A. Documentation issue
The three search algorithms of this library does not offer any additional functionality compared to the standard std::search of the STL. On the contrary these algorithms are less generic than std::search. Consequently the only single reason that will make a developer to choose one of them instead of the std::search can be their performance superiority. (In the most notable STL implementations std::search is implemented using straightforward (brute-force) searching.)
However in the documentation I have not found anything (no benchmarks, measurements, etc) that would help the user of the library to understand how fast each algorithm is and in which situations it is advisable to use it. (I believe Phil Endecott has mentioned this issue as well) This is especially important because of the following reasons:
- Boyer-Moore and Boyer-Moore-Horspool have identical average time complexity, hence it is not easy for the user to choose among them based on their complexities.

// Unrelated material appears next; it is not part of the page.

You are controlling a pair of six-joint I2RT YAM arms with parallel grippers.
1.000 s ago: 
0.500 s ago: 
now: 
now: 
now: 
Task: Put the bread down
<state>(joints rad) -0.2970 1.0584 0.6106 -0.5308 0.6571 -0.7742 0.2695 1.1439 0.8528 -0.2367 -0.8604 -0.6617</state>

- Although KMP has much better worst-case complexity than a typical std::search implementation, their average complexities are practically the same.
- The straightforward (brute-force) sequence searching is known to frequently outperform some KMP implementations.

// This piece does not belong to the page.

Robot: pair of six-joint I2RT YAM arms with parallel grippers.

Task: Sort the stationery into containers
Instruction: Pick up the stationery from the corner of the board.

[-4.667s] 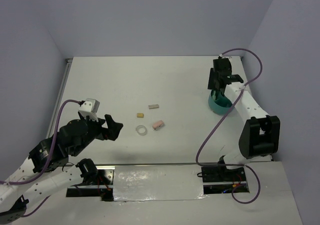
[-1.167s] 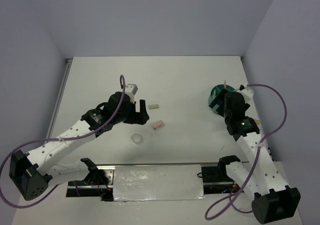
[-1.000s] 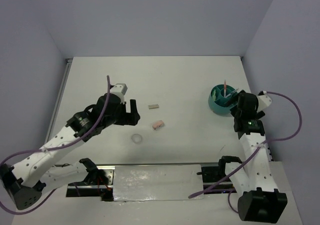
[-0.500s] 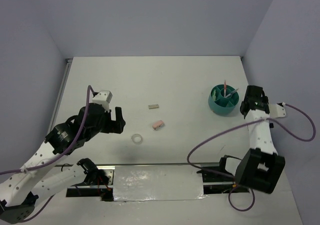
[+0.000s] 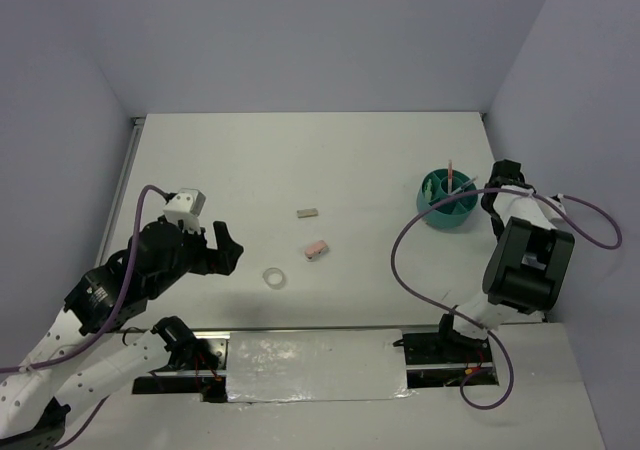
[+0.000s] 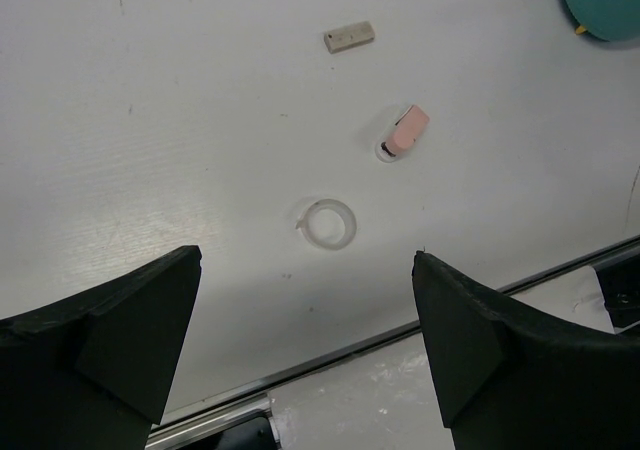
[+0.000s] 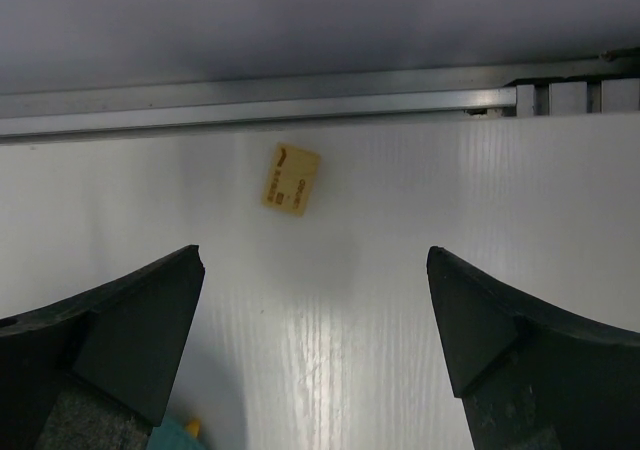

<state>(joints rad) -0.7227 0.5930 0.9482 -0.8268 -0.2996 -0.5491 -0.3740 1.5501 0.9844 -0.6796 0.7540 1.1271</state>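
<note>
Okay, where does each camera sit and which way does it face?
Top external: high behind the robot, looking down on the table; left arm and right arm show.
Left wrist: on the left arm, looking down past the open left gripper at tape ring, pink eraser, grey block.
Right wrist: on the right arm, looking past the open right gripper at a tan block by the edge rail.
Shared: top and left wrist show those three items and the organiser.

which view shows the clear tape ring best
The left wrist view: the clear tape ring lies close, unobstructed, its hollow centre plain. The top external view shows it only as a small faint ring. The right wrist view does not show it.
</note>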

For all these reasons I believe that some performance analysis and performance guidelines should be added to the documentation, before this library becomes a part of Boost. For example it would be very nice to have a graphical performance comparison of these three algorithms together with the std::search, in different pattern and alphabet sizes.
B. Design issue
The fact that the KMP implementation of this library requires random-access iterators for both the pattern and the corpus, seems like a major design drawback to me. I also believe that this drawback virtually cripples the usefulness of the algorithm, for reasons I have already mentioned in previous posts.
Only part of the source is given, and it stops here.